UK national institute for materials research

The Henry Royce Institute (often referred to as ‘Royce’) is the UK’s national institute for advanced materials research and innovation.

== Vision ==
Royce's vision is to identify challenges and stimulate innovation in advanced materials research to support sustainable growth and development. Royce aims to be a "single front door" to the UK’s materials research community. Its stated mission is to “support world-recognised excellence in UK materials research, accelerating commercial exploitation of innovations, and delivering positive economic and societal impact for the UK.”
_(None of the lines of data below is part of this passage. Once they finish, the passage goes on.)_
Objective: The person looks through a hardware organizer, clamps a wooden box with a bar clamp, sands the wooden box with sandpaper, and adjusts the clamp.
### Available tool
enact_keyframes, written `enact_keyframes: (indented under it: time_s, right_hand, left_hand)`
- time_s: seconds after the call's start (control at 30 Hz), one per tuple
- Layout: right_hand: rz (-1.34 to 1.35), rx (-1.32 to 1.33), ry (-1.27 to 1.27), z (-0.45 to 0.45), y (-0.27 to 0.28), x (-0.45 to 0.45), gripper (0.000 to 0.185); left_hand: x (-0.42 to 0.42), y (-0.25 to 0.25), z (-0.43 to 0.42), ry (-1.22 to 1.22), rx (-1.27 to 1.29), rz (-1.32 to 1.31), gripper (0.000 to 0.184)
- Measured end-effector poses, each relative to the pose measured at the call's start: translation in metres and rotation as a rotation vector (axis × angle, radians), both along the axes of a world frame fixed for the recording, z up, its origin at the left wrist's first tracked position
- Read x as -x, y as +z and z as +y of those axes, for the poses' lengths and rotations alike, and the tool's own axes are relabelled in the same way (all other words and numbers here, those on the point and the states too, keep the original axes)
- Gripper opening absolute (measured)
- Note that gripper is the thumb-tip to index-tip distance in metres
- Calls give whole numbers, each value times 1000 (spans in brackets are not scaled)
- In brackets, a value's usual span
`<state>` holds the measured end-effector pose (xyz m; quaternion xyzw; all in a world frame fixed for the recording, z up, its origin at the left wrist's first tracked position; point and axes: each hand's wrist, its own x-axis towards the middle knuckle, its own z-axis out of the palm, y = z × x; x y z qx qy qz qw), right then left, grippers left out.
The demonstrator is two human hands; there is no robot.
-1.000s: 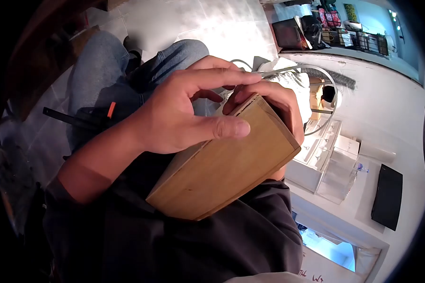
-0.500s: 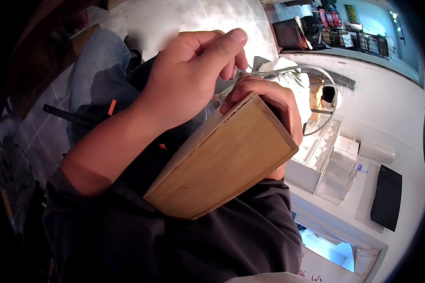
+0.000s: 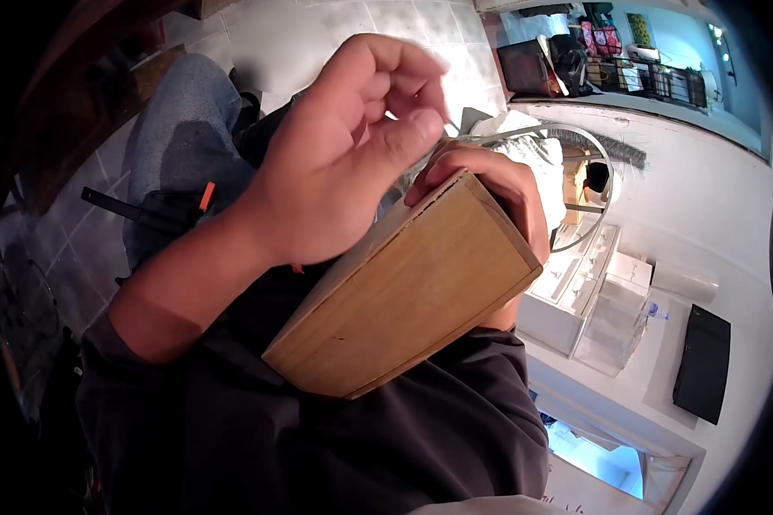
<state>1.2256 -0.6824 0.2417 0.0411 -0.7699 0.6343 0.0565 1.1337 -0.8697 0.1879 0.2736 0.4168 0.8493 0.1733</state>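
Note:
My right hand is wrapped round the far end of a tapered wooden box. Its fingers curl over the upper edge, while the palm side is hidden behind the box. The box lies tilted against my dark shirt, and a dark gap runs along its upper seam. Left of the box's upper end, my left hand is raised in the air. Its fingers are loosely bent, the thumb stands apart from them, and I see nothing held.
A black clamp-like tool with an orange tip is by my jeans-clad leg. Beyond my right hand is a pale hoop near white cloth. White drawers and a black screen are at right.
My left hand has lifted slightly and turned, its fingers uncurling from a tighter curl. My right hand and the wooden box have hardly moved.

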Motion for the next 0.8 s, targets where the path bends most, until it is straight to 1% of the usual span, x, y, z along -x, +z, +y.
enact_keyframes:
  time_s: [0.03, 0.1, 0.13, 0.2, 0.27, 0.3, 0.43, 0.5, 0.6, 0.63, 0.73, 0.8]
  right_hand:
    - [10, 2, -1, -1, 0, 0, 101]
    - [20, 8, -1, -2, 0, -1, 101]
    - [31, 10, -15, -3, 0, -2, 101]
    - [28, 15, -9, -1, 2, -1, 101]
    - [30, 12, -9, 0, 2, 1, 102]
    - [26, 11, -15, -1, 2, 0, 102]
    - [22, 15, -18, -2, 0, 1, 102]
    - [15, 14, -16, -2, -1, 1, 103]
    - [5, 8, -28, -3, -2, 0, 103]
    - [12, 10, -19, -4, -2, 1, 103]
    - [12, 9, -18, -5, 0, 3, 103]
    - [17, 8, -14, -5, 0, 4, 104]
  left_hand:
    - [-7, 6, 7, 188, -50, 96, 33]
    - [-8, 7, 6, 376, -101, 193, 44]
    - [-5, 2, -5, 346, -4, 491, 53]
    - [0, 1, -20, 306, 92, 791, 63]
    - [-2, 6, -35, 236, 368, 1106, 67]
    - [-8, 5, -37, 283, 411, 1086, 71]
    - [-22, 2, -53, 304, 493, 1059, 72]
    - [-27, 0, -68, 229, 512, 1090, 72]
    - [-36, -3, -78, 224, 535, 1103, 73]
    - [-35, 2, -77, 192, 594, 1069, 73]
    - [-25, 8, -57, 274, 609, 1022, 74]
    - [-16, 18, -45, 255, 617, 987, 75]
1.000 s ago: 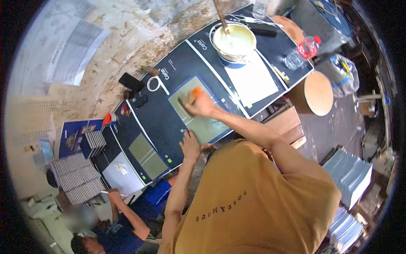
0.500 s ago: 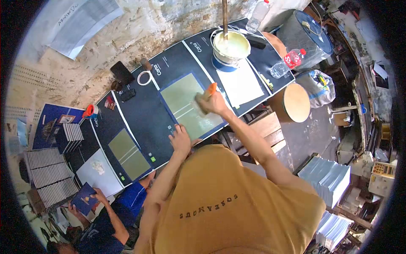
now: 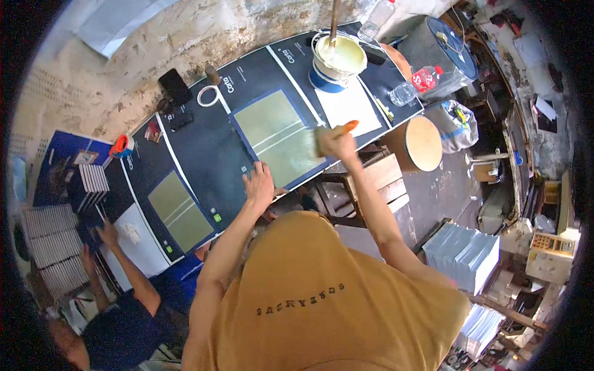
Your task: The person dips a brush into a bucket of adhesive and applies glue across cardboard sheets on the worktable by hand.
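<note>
My right hand is closed around a wide brush with an orange handle. The bristles, blurred by motion, are at the right edge of a blue-bordered book cover. A greenish-grey face of that cover is up, wet and shiny near the brush, with two pale strips across it. At the cover's lower left corner rests my left hand, fingers spread and holding nothing. A second, similar cover lies further left on the table.
Behind the cover stands a bucket of cream paste with a stick in it, on white paper. A tape roll and bottles are on the table. A co-worker's hand is by stacked books.
My right hand has swept the brush rightward to the cover's edge. My left hand stays at the corner. The co-worker's hands have moved up toward the stacked books; the blue book they held no longer shows clearly.
</note>
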Tool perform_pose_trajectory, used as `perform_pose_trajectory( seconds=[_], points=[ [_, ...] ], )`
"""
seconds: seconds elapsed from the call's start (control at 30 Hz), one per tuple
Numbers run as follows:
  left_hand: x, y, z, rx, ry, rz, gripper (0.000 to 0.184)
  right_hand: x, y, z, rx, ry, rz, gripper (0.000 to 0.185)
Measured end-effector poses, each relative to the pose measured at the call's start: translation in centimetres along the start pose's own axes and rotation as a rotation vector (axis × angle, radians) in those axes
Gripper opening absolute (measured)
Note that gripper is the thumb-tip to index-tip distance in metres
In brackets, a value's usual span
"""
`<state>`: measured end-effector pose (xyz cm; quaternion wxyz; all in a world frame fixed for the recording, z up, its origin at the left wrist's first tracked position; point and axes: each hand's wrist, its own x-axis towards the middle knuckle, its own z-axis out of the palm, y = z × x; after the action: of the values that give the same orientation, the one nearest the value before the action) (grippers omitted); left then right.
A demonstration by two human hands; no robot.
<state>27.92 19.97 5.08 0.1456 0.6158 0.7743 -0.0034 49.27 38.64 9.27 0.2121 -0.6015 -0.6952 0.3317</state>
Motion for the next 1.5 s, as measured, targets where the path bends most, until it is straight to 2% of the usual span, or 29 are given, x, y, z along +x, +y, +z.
perform_pose_trajectory(
  seconds=[0.03, 0.1, 0.13, 0.23, 0.27, 0.33, 0.4, 0.43, 0.47, 0.5, 0.53, 0.63, 0.7, 0.73, 0.8, 0.87, 0.93, 1.0, 1.03, 1.07, 1.1, 1.13, 1.17, 1.23, 1.27, 1.33, 1.43, 1.47, 1.5],
  points=[
    [-0.5, 0.2, -1.2, -0.025, -0.004, 0.002, 0.111, 0.4, 1.5, -1.8, -0.044, 0.055, -0.008, 0.052],
    [-1.1, 0.1, -1.5, -0.034, 0.036, 0.015, 0.111, 0.1, 2.4, -4.5, -0.333, 0.26, -0.038, 0.043],
    [-1.2, -0.1, -1.3, -0.028, 0.037, 0.013, 0.112, -0.6, 1.2, -5.2, 0.019, 0.306, -0.046, 0.032],
    [-1.1, 0.1, -1.5, -0.049, 0.012, 0.027, 0.112, -1.7, -0.2, -1.1, 0.143, 0.303, -0.231, 0.028],
    [-1.1, 0.1, -1.5, -0.041, 0.007, 0.032, 0.112, -2.9, -1.9, -0.2, 0.298, 0.173, -0.26, 0.035],
    [-0.8, -0.1, -1.4, -0.016, 0.007, 0.037, 0.111, -3.3, -0.8, 1.5, -0.015, 0.171, -0.189, 0.048],
    [-1.0, -0.4, -1.2, 0.017, 0.01, 0.059, 0.111, -3.1, 2.8, -0.4, -0.041, 0.168, 0.033, 0.06],
    [-1.1, -0.4, -1.2, 0.023, 0.028, 0.061, 0.111, -2.6, 5.7, -1.6, -0.122, 0.211, 0.033, 0.063],
    [-1.0, -0.3, -1.2, 0.024, 0.049, 0.056, 0.111, -3.3, 4.0, -3.8, -0.266, 0.227, 0.16, 0.061],
    [-1.1, -0.3, -1.3, 0.029, 0.039, 0.05, 0.112, -3.5, 3.9, -4.8, -0.338, 0.301, 0.18, 0.053],
    [-1.4, -0.4, -1.3, 0.015, 0.039, 0.047, 0.112, -4.1, 3.7, -5.0, -0.059, 0.362, 0.055, 0.044],
    [-1.3, -0.5, -1.0, -0.019, 0.046, 0.056, 0.113, -6.0, -1.0, -1.1, 0.176, 0.322, -0.168, 0.034],
    [-1.2, -0.6, -0.7, -0.027, 0.051, 0.06, 0.113, -6.9, -1.7, 3.3, 0.189, 0.189, -0.118, 0.036],
    [-1.2, -0.7, -0.7, -0.028, 0.055, 0.065, 0.114, -7.5, -1.6, 3.9, -0.014, 0.167, -0.05, 0.041],
    [-1.4, -0.6, -0.6, -0.002, 0.055, 0.074, 0.114, -7.8, 1.3, 2.0, -0.161, 0.105, 0.179, 0.046],
    [-0.7, -0.9, -1.5, -0.023, 0.038, 0.056, 0.114, -7.9, 5.5, -1.5, -0.343, 0.163, 0.29, 0.052],
    [-0.9, -1.0, -3.1, -0.082, -0.033, 0.036, 0.111, -9.3, 6.1, -6.9, -0.103, 0.305, 0.032, 0.029],
    [0.9, -2.7, -4.8, -0.29, 0.003, 0.026, 0.087, -10.9, 2.3, -10.6, 0.061, 0.39, 0.062, 0.023],
    [2.7, -3.8, -5.7, -0.398, 0.01, 0.022, 0.079, -11.0, 1.1, -11.3, 0.037, 0.399, 0.011, 0.022],
    [5.5, -4.9, -6.9, -0.508, 0.107, 0.092, 0.068, -11.2, 0.1, -11.5, 0.015, 0.407, -0.039, 0.021],
    [8.4, -5.1, -8.7, -0.634, 0.188, 0.08, 0.065, -11.1, -1.1, -10.5, 0.024, 0.368, -0.106, 0.022],
    [11.7, -5.3, -10.0, -0.605, 0.211, 0.104, 0.069, -11.0, -2.8, -8.8, 0.034, 0.331, -0.175, 0.022],
    [15.0, -5.2, -11.3, -0.576, 0.238, 0.13, 0.074, -11.0, -5.2, -7.0, 0.078, 0.129, -0.191, 0.02],
    [20.0, -4.2, -14.1, -0.602, -0.072, 0.262, 0.087, -10.7, -12.4, -4.8, 0.094, -0.281, -0.3, 0.016],
    [21.5, -3.5, -14.3, -0.455, -0.156, 0.278, 0.091, -8.4, -8.7, -0.1, 0.059, -0.327, -0.618, 0.021],
    [24.3, -2.7, -14.2, -0.153, -0.323, 0.29, 0.098, -6.2, -12.0, 3.8, -0.31, -0.289, -0.758, 0.027],
    [26.8, -3.1, -12.5, -0.099, -0.495, 0.24, 0.103, -1.7, -13.1, 8.1, -0.324, -0.085, -0.729, 0.036],
    [27.1, -3.1, -12.7, -0.103, -0.554, 0.246, 0.103, -0.8, -12.4, 9.9, -0.305, -0.003, -0.691, 0.034],
    [27.4, -3.0, -12.8, -0.087, -0.626, 0.233, 0.107, -1.3, -11.0, 12.6, -0.355, -0.064, -0.67, 0.033]
  ],
)
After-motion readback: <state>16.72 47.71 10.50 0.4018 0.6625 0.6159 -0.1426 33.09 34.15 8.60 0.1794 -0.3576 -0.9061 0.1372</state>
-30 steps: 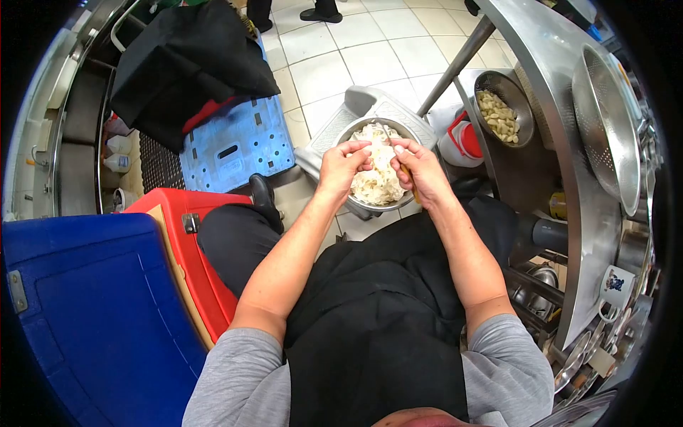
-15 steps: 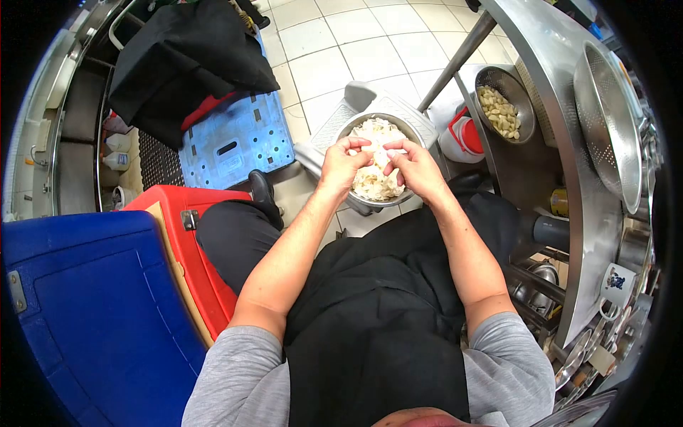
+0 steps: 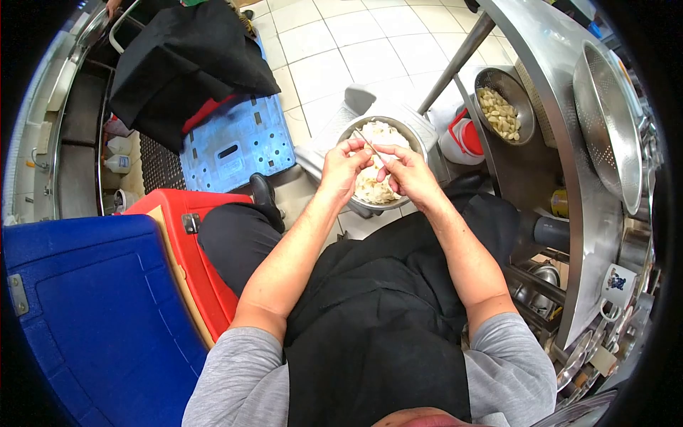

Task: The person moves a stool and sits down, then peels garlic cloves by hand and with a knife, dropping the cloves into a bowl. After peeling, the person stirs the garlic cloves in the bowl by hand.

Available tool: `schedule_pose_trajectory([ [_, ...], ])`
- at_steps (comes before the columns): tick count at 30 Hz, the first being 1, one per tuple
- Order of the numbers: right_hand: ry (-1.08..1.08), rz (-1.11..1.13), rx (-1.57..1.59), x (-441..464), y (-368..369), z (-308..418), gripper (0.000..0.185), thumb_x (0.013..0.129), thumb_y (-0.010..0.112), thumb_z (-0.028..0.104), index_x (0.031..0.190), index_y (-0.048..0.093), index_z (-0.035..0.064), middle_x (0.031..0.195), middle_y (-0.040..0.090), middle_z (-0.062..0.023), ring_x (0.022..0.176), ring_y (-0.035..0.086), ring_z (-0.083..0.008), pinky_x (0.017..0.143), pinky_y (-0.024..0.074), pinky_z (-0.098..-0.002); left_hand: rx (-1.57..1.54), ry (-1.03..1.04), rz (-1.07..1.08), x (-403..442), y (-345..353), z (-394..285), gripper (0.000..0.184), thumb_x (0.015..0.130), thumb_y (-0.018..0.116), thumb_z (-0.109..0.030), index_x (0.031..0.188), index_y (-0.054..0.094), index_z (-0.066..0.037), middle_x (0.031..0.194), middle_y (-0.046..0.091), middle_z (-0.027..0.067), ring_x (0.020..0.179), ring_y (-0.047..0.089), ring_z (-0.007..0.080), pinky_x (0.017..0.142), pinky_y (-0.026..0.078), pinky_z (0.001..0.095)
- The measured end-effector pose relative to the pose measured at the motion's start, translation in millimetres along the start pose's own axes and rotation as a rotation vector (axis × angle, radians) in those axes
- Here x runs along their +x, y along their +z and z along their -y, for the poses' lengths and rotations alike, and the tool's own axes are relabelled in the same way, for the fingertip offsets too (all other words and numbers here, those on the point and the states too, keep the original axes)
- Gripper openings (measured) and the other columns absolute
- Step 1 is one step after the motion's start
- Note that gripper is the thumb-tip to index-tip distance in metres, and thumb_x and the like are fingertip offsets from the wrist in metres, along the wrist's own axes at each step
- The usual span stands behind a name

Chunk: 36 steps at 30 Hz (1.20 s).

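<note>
A round metal bowl full of pale, whitish pieces rests on a grey plastic stool. Over the bowl, my left hand pinches its thumb and fingers together on something too small to make out. My right hand is closed around a small knife, whose thin blade points up and left toward my left fingertips. The two hands nearly touch. Its handle is mostly hidden in my right fingers.
A metal bowl of peeled pale cloves and a white bucket with a red lid are at the right, by a steel table holding a colander. Blue and red bins stand left. Another person's hand shows top left.
The knife blade, hidden half a second ago, now shows between my hands. My right hand has turned slightly. The feet at the top have left the view, and another person's hand appears top left.
</note>
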State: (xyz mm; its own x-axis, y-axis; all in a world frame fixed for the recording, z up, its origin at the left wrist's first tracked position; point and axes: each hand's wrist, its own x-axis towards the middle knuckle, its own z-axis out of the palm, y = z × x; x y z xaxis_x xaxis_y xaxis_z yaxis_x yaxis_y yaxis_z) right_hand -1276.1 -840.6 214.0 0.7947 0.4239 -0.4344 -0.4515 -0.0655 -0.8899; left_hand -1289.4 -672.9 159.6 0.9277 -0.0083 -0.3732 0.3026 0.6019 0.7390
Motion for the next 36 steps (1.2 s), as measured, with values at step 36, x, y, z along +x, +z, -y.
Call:
schedule_pose_trajectory([
  [36,-0.217,-0.182,-0.146,5.3,16.2,-22.9,0.032,0.095,0.048,0.008,0.122,0.058,-0.0059,0.070,0.054,0.0004,0.062,0.045,-0.0052,0.055,0.0376,-0.0218,-0.093,-0.029,0.004,-0.5,-1.7,9.2,0.019,0.089,0.063,-0.009,0.103,0.053,-0.001,0.094,0.062,0.0074,0.081,0.062,0.0139,0.076,0.053,0.0258],
])
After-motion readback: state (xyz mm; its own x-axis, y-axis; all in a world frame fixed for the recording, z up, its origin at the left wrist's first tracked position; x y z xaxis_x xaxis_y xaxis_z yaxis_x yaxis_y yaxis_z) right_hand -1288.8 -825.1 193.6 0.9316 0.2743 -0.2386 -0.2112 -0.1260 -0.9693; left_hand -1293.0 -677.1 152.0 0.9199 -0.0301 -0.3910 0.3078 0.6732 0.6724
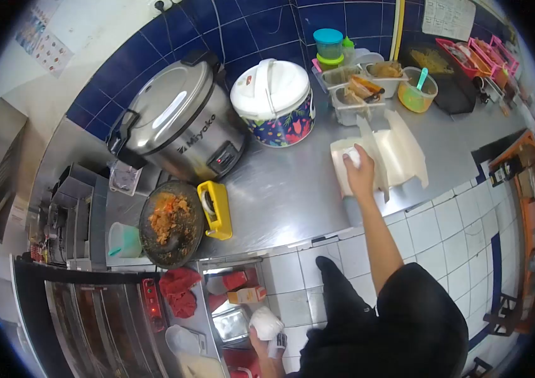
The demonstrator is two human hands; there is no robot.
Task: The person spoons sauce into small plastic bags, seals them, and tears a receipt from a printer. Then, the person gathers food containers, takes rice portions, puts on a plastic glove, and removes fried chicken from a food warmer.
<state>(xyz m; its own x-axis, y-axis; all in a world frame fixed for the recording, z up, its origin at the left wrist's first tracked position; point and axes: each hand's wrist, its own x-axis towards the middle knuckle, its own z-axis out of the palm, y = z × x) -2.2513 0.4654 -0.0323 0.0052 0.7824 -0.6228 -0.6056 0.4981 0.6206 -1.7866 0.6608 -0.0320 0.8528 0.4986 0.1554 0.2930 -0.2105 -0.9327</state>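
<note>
My right hand (360,171) is closed around a small white item (351,155), perhaps a wrapped packet, over one side of an open paper food box (415,151). A second open paper box (338,165) lies right beside it, partly under my hand. Low in the view, my left hand (259,345) grips a rounded white bundle (266,322), its exact kind unclear. That hand is close to the shelf under the counter, and a watch shows at the wrist.
A large steel rice cooker (173,120) and a floral rice bucket (277,120) stand at the back. A stone mortar (173,242) with orange sambal sits left, beside a yellow tape dispenser (216,211). Food containers (359,113) and a yellow-filled tub (417,99) line the rear right.
</note>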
Operating from its Hub at the University of Manchester, Royce is a partnership of eleven leading UK institutions. Royce operates as a hub and spoke collaboration between the University of Manchester (the hub), and the spokes of the founding Partners National Nuclear Laboratory, UK Atomic Energy Authority, Imperial College London, University of Cambridge, University of Leeds, University of Liverpool, University of Oxford and the University of Sheffield. Royce also has two Associate Partners, Cranfield University and the University of Strathclyde.

== Aims ==
Royce aims to fulfil its mission by:

- Enabling national materials research foresighting, collaboration and strategy
- Providing access to the latest equipment facilities and capabilities
- Catalysing industrial collaboration and exploitation of materials research
- Fostering materials science skills development, innovation training, and outreach.

== History ==
In 2014, Chancellor George Osborne announced the launch of the Henry Royce Institute for advanced materials science in his Autumn Statement in 2014. He pledged "a quarter of a billion" to support his proposals from June 2014 on creating a Northern Powerhouse. Royce was then established through a grant from the Engineering and Physical Sciences Research Council (EPSRC), which has been used to fund construction and refurbishment of buildings, equipment, and research and technical staff. Royce now coordinates over 900 academics and over £300 million in facilities, "providing a joined-up framework that can deliver beyond the current capabilities of individual partners or research teams.”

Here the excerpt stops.